People :
Author : Stuart Christie
Text :
By the winter and spring of 1927–28 the dictatorship had lost the support of the officer and professional classes and was drawing uneasily to a close. This led to a corresponding upsurge in working-class militancy. The CNT began to regroup its scattered forces. On 16 and 17 January 1928 the official FAI delegate to the CNT National Plenum held in Madrid proposed the trabazón, the joint defense and solidarity committees, as the most efficient and suitable way to link both organizations and prepare them for the task of confronting the dictatorship and easing the eventual reemergence of the confederation from clandestinity.
‘It is not proposed’, stated the delegate, ‘to create a new organization, but to connect like-minded organizations for the realization of activities and resolving problems common to both, forming committees or general councils which will harmonize and develop their relationship and avoid prejudicial friction.’ [67]
A proposal for joint FAI–CNT action committees, the forerunners of the joint defense committees, was accepted by the Madrid Plenum with little opposition, as was the joint National Prisoners’ Aid Committee. Clearly, at that point in time the leading spokesmen for the legal union position, including Angel Pestaña, then CNT National Secretary, did not see the FAI as an incompatible competitor. Indeed, it was the anarchist groups influenced by the Urales family journal La Revista Blanca who were expressing doubts as to the wisdom of the ‘understanding’ between the two organizations.
Pestaña himself endorsed the trabazón when the Valencia Local Federation of Anarchist Groups questioned its advisability. His reply, on behalf of the National Committee of the CNT, appeared to say that the FAI was entitled to intervene in ‘political’ matters, i.e. that the CNT was only concerned with economic demands:
‘Collaboration between the two national organisms (CNT and FAI) is not a confusion of the respective missions of both organisms…
There is the union question which is the exclusive competence of the CNT, but whenever the situation is such as to allow support from the FAI, and when there is another question which, by virtue of its blatantly revolutionary nature, may be described as political, it is only natural and logical that there should ensure close collaboration of both organisms on a basis of complete equality.’ [68]
That the FAI should have accepted the idea that the political struggle could be separated out from the economic is curious and difficult to explain; for anarchists there is only one class, one enemy and one struggle, and the latter can only be waged by one organization, not two!
The endorsement of the trabazón by an anti-revolutionary CNT National Committee is equally curious. Perhaps the poor resources and relatively minuscule membership of the FAI had allayed their fears. Compared with the CNT leaders’ apparently strong position within a mass organization which numbered its strength in hundreds of thousands, the 1,000 or so FAI affiliates could hardly have appeared to present much of a threat.

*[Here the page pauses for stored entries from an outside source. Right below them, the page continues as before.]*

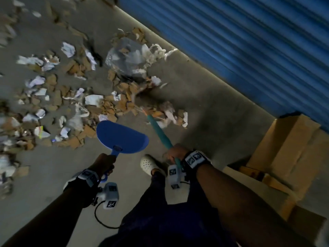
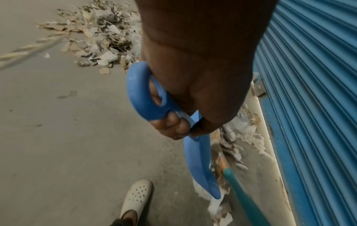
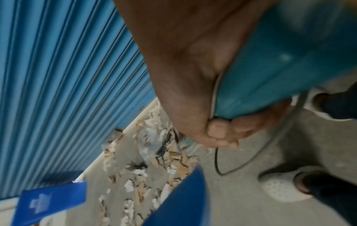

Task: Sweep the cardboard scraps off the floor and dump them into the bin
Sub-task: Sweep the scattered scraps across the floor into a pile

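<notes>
Left hand (image 1: 104, 164) clenched round dustpan (image 1: 122, 136) handle; pan held off floor (image 1: 204, 107), tilted. Right hand (image 1: 175, 153) grasps broom (image 1: 160, 132) handle; bristle end buried in cardboard scraps (image 1: 122, 102) at 12 o'clock. Scraps, mixed with paper and plastic sheet (image 1: 127, 57), spread from 12 to 9 o'clock. Cardboard box (image 1: 284, 148) at 3 o'clock, likely bin.

Risks: hard stroke scatters light pieces toward shutter (image 1: 249, 50); plastic sheet snags bristles; raised pan lets scraps slide under lip.
</notes>
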`<move>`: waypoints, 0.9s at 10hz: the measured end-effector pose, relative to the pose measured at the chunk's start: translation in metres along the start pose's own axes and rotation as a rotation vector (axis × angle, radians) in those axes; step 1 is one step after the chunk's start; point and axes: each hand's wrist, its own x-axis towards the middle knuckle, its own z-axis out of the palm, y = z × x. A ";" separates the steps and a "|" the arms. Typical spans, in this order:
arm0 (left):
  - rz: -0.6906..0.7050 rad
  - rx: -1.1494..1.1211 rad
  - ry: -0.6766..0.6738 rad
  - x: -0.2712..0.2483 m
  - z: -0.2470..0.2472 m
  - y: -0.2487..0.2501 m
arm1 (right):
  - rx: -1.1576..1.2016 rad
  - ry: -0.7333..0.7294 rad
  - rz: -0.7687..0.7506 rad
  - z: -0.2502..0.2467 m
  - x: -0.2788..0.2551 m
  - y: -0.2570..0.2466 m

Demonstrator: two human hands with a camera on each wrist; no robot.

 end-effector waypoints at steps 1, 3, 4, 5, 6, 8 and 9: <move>0.017 -0.016 0.006 0.011 -0.043 -0.020 | 0.017 0.108 -0.013 0.021 -0.003 -0.040; 0.095 -0.056 0.041 0.007 -0.086 -0.033 | -0.053 0.300 -0.008 0.049 -0.026 -0.033; 0.140 -0.057 0.030 0.000 -0.091 -0.037 | -0.020 0.385 -0.045 0.065 -0.040 0.002; 0.173 -0.027 0.022 -0.007 -0.089 -0.044 | 0.048 0.412 -0.033 0.085 -0.053 0.056; 0.208 -0.037 0.004 -0.014 -0.085 -0.052 | 0.141 0.433 0.061 0.103 -0.057 0.114; 0.262 -0.042 -0.059 -0.014 -0.083 -0.077 | 0.490 0.503 0.126 0.132 -0.097 0.185; 0.270 -0.025 -0.091 -0.012 -0.093 -0.093 | 0.644 0.548 0.202 0.144 -0.113 0.206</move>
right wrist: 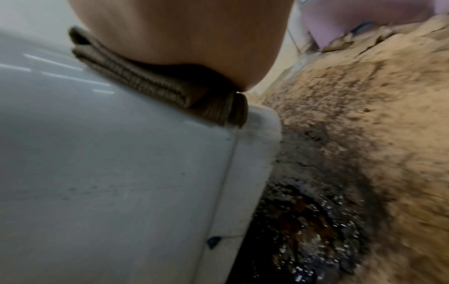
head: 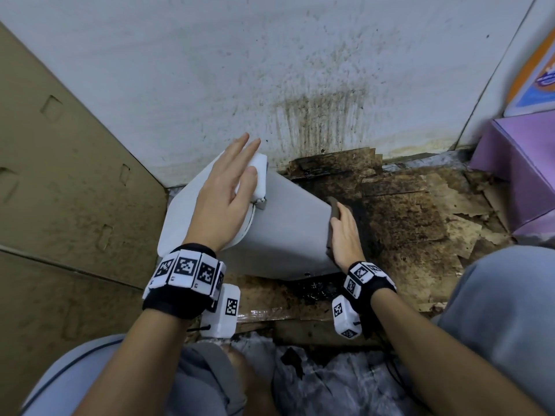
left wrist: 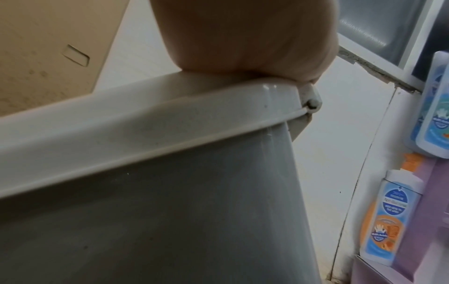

Perhaps Pestaña hoped that by formalizing the relationship and mapping out the boundaries between the two organizations friction could be reduced. There also appears to have been some confusion as to the composition and jurisdiction of these committees. According to Alexander Schapiro, the minutes of the Plenum do not refer to regional or local committees, only to a National Prisoners’ Aid Committee. [69]
While the dictatorship was drawing uneasily to a close, at the same time anarchist rank-and-file discontent with the attitude of the CNT leadership over the question of collaboration with political and statist bodies became increasingly acute. Pestaña and his unionist colleagues had almost completed the process of transforming the National Committee of the CNT into a body with a life and purpose of its own and views very different from the revolutionary objectives of the Confederation.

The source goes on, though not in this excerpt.